Computing 8 horizontal sums of eight AVX single-precision floating-point vectors
OK, I think I have found faster algorithm based on (usually slow) HADDs:
__m256 HorizontalSums(__m256 v0, __m256 v1, __m256 v2, __m256 v3, __m256 v4, __m256 v5, __m256 v6, __m256 v7)
{
const __m256 s01 = _mm256_hadd_ps(v0, v1);
const __m256 s23 = _mm256_hadd_ps(v2, v3);
const __m256 s45 = _mm256_hadd_ps(v4, v5);
const __m256 s67 = _mm256_hadd_ps(v6, v7);
const __m256 s0123 = _mm256_hadd_ps(s01, s23);
const __m256 s4556 = _mm256_hadd_ps(s45, s67);
// inter-lane shuffle
v0 = _mm256_blend_ps(s0123, s4556, 0xF0);
v1 = _mm256_permute2f128_ps(s0123, s4556, 0x21);
return _mm256_add_ps(v0, v1);
}
According to IACA, it's ~8 cycles faster on Haswell.
Witek902's solution should work well, but it may
suffer from high port 5 pressure, if HorizontalSums
is called very often by the surrounding code.
On Intel Haswell, or newer, the vhaddps
instruction decodes to 3 micro-ops: 2 port 5 (p5) micro-ops and
one micro-op for p1 or p01 (see Agner Fog's instruction tables).

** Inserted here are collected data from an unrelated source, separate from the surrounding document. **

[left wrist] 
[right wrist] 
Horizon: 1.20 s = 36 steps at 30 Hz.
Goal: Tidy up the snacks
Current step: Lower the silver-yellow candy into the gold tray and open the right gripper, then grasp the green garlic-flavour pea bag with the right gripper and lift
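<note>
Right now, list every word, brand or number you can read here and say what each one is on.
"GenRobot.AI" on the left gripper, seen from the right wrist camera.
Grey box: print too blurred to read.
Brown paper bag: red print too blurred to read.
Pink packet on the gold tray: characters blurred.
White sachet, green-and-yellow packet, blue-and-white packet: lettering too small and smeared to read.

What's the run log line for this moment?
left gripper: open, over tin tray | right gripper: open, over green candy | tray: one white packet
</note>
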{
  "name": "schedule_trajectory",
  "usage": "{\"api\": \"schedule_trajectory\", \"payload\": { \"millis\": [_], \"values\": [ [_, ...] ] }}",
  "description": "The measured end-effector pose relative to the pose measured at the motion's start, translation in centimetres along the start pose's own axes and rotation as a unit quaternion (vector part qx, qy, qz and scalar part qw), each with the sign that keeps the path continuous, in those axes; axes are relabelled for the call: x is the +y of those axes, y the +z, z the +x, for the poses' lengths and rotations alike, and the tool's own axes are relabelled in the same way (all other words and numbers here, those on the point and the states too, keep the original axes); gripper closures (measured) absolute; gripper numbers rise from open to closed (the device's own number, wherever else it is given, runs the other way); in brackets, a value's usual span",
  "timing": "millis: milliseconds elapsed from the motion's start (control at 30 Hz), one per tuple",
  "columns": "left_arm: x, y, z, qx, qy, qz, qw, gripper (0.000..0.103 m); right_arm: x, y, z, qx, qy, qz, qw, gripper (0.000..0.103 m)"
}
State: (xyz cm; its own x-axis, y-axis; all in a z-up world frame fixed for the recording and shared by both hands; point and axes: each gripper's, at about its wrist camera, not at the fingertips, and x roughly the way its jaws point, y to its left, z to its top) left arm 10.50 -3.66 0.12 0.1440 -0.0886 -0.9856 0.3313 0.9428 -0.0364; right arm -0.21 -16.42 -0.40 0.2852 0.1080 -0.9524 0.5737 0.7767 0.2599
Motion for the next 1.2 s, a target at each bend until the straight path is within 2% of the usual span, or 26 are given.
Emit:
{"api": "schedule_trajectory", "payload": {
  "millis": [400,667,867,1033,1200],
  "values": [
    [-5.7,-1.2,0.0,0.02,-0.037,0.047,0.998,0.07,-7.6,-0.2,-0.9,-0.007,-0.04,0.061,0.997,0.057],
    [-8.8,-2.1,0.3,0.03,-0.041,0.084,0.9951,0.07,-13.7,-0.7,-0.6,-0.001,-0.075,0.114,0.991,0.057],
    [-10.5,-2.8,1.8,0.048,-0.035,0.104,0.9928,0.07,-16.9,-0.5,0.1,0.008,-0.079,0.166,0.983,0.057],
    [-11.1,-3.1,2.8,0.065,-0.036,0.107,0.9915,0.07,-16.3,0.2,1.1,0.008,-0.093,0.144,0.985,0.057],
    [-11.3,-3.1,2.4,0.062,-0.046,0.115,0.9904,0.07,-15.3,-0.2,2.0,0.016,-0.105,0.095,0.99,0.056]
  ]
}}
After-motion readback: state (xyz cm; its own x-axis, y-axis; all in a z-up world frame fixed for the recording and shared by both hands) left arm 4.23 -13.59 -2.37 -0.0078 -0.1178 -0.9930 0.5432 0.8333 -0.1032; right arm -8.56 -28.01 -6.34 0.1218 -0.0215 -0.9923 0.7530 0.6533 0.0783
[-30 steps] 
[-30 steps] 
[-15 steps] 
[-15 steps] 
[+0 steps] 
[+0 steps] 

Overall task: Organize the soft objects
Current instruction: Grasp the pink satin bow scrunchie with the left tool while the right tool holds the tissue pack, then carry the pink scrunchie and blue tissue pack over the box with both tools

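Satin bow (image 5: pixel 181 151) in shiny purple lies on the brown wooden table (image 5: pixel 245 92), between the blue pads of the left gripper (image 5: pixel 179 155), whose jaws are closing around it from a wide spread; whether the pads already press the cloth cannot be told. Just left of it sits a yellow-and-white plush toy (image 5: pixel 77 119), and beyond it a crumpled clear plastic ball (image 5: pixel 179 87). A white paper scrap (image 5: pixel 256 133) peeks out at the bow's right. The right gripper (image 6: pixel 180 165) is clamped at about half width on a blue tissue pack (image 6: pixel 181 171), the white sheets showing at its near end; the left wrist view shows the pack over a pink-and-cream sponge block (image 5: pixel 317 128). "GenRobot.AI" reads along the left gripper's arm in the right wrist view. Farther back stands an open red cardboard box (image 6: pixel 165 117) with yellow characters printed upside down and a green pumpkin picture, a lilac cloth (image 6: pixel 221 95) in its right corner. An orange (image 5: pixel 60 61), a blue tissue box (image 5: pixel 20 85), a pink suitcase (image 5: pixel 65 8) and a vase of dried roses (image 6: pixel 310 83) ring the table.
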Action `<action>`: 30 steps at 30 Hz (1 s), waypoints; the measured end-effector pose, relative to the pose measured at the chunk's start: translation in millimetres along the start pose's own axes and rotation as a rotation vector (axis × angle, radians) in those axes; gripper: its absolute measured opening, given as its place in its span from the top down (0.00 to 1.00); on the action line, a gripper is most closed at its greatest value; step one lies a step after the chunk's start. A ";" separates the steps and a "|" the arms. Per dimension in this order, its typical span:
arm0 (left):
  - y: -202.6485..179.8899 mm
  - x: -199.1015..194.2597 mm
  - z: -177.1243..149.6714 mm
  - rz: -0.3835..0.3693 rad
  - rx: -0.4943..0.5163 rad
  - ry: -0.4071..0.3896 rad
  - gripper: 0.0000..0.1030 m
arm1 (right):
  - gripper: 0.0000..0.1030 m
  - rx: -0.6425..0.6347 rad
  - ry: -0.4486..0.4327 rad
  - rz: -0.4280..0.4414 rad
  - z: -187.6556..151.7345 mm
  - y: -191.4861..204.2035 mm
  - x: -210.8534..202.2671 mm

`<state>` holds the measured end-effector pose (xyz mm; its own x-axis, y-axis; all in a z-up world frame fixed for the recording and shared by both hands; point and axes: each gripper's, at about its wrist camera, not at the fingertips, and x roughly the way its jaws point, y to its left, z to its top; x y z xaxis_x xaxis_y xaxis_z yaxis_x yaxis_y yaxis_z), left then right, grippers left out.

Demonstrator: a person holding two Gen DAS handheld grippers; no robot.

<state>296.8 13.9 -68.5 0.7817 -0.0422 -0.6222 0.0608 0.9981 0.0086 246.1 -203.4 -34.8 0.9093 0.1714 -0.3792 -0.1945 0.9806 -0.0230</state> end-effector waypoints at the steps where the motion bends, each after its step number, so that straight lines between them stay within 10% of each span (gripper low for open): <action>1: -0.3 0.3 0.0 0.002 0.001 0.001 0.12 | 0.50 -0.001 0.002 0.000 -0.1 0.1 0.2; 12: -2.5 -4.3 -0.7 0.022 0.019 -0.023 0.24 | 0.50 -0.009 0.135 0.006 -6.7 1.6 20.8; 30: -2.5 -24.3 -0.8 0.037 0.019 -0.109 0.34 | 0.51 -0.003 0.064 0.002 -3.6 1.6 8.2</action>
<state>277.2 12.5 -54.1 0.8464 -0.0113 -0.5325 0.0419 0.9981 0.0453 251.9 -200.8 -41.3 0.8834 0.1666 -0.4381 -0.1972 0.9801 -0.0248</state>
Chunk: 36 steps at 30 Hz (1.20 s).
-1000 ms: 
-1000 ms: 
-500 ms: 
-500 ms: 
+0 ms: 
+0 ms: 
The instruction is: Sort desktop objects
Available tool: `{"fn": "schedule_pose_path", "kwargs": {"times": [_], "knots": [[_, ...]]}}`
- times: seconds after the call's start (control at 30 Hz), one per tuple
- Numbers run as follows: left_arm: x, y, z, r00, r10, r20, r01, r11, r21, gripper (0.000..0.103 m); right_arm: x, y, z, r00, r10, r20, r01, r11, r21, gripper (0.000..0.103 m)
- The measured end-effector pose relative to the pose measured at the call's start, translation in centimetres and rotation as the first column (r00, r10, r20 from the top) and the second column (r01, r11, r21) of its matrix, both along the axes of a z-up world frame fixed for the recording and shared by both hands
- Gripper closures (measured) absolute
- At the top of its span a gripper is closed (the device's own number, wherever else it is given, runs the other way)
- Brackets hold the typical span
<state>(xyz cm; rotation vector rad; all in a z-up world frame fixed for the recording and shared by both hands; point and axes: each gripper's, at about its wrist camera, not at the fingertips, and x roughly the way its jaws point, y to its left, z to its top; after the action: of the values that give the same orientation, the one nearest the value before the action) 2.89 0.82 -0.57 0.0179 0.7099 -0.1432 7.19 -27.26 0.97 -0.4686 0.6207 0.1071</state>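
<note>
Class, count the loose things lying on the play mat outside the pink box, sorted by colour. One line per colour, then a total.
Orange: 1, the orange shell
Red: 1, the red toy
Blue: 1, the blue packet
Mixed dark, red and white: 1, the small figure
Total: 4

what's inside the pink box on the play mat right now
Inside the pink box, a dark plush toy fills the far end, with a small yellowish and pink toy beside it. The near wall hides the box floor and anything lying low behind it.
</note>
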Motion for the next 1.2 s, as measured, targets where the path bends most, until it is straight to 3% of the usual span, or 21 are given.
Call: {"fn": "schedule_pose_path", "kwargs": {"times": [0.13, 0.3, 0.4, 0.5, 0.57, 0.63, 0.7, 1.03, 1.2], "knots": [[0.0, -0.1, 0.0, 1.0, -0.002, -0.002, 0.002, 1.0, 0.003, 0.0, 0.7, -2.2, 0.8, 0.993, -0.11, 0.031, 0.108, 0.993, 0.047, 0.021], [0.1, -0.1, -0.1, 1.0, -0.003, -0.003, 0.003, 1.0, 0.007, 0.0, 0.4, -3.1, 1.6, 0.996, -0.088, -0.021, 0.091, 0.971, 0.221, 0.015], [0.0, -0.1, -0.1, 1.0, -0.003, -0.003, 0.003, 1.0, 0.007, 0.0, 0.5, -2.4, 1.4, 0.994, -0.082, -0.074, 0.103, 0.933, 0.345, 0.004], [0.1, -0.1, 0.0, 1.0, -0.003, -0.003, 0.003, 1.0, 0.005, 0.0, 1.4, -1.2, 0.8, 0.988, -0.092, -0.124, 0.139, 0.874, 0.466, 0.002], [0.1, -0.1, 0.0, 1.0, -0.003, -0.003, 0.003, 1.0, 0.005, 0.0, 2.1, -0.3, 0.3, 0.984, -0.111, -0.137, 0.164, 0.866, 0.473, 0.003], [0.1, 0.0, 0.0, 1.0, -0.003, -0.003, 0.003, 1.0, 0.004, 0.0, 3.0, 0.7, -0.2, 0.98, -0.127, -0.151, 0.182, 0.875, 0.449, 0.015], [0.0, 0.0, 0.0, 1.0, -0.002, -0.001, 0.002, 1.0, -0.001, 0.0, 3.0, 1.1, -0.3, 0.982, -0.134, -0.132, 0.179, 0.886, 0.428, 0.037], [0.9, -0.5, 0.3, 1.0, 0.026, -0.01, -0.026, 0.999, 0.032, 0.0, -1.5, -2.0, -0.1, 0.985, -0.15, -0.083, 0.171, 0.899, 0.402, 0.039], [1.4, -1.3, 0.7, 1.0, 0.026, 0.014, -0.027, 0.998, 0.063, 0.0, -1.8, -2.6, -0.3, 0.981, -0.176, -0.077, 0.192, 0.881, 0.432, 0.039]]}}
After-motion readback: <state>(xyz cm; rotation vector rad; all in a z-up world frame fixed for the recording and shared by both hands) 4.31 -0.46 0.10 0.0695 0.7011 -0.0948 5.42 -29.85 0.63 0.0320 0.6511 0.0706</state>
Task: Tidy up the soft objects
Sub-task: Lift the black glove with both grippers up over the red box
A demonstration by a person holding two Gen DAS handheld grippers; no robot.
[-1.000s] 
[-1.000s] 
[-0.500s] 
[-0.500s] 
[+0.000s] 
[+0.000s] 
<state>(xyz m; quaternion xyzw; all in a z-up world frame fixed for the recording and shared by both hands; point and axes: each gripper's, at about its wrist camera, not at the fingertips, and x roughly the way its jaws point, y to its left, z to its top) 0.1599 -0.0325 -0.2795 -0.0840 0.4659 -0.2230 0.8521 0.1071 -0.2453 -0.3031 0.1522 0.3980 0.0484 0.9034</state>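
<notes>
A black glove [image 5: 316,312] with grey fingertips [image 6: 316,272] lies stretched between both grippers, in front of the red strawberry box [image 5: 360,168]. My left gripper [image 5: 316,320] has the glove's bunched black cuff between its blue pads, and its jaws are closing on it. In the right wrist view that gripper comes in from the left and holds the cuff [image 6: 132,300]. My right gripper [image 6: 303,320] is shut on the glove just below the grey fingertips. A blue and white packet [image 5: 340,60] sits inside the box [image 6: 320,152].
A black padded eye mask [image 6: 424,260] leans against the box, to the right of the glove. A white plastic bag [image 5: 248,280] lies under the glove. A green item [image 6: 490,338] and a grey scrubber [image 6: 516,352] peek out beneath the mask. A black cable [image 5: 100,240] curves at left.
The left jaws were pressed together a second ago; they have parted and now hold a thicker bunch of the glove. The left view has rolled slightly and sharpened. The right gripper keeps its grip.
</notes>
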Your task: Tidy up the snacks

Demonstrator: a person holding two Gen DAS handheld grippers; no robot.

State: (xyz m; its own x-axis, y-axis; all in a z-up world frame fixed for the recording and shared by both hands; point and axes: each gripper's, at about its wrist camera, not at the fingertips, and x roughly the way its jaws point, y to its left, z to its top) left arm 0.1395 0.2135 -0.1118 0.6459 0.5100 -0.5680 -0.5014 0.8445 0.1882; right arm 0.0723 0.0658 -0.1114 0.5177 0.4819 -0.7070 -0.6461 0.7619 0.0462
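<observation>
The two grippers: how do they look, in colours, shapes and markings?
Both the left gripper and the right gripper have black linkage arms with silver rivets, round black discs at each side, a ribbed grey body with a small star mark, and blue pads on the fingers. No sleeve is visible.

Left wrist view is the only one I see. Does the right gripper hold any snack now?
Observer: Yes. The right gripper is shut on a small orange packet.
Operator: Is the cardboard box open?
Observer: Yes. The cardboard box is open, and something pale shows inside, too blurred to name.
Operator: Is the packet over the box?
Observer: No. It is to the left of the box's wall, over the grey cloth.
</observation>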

Function sort_of_alternative_hadd_ps
also decodes to 3 micro-ops, but only one of them (the shuffle) executes necessarily on p5:
inline __m256 sort_of_alternative_hadd_ps(__m256 x, __m256 y)
{
__m256 y_hi_x_lo = _mm256_blend_ps(x, y, 0b11001100); /* y7 y6 x5 x4 y3 y2 x1 x0 */
__m256 y_lo_x_hi = _mm256_shuffle_ps(x, y, 0b01001110); /* y5 y4 x7 x6 y1 y0 x3 x2 */
return _mm256_add_ps(y_hi_x_lo, y_lo_x_hi);
}
It is possible to replace the first 4 _mm256_hadd_ps()
intrinsics in Witek902's
answer by the sort_of_alternative_hadd_ps
function. Altogether
8 extra instructions are needed to compute the horizontal sum:
__m256 HorizontalSums_less_p5_pressure(__m256 v0, __m256 v1, __m256 v2, __m256 v3, __m256 v4, __m256 v5, __m256 v6, __m256 v7)
{
__m256 s01 = sort_of_alternative_hadd_ps(v0, v1);
__m256 s23 = sort_of_alternative_hadd_ps(v2, v3);
__m256 s45 = sort_of_alternative_hadd_ps(v4, v5);
__m256 s67 = sort_of_alternative_hadd_ps(v6, v7);
__m256 s0123 = _mm256_hadd_ps(s01, s23);
__m256 s4556 = _mm256_hadd_ps(s45, s67);
v0 = _mm256_blend_ps(s0123, s4556, 0xF0);
v1 = _mm256_permute2f128_ps(s0123, s4556, 0x21);
return _mm256_add_ps(v0, v1);
}
This compiles to:
HorizontalSums_less_p5_pressure:
vblendps ymm8, ymm0, ymm1, 204
vblendps ymm10, ymm2, ymm3, 204
vshufps ymm0, ymm0, ymm1, 78
vblendps ymm9, ymm4, ymm5, 204
vblendps ymm1, ymm6, ymm7, 204
vshufps ymm2, ymm2, ymm3, 78
vshufps ymm4, ymm4, ymm5, 78
vshufps ymm6, ymm6, ymm7, 78
vaddps ymm0, ymm8, ymm0
vaddps ymm6, ymm6, ymm1
vaddps ymm2, ymm10, ymm2
vaddps ymm4, ymm9, ymm4
vhaddps ymm0, ymm0, ymm2
vhaddps ymm4, ymm4, ymm6
vblendps ymm1, ymm0, ymm4, 240
vperm2f128 ymm0, ymm0, ymm4, 33
vaddps ymm0, ymm1, ymm0
ret
Eventually both Witek902's HorizontalSums
and
HorizontalSums_less_p5_pressure
are decoded by the CPU into 21 micro-ops,
with respectively 13 p5 micro-ops and 9 p5 micro-ops.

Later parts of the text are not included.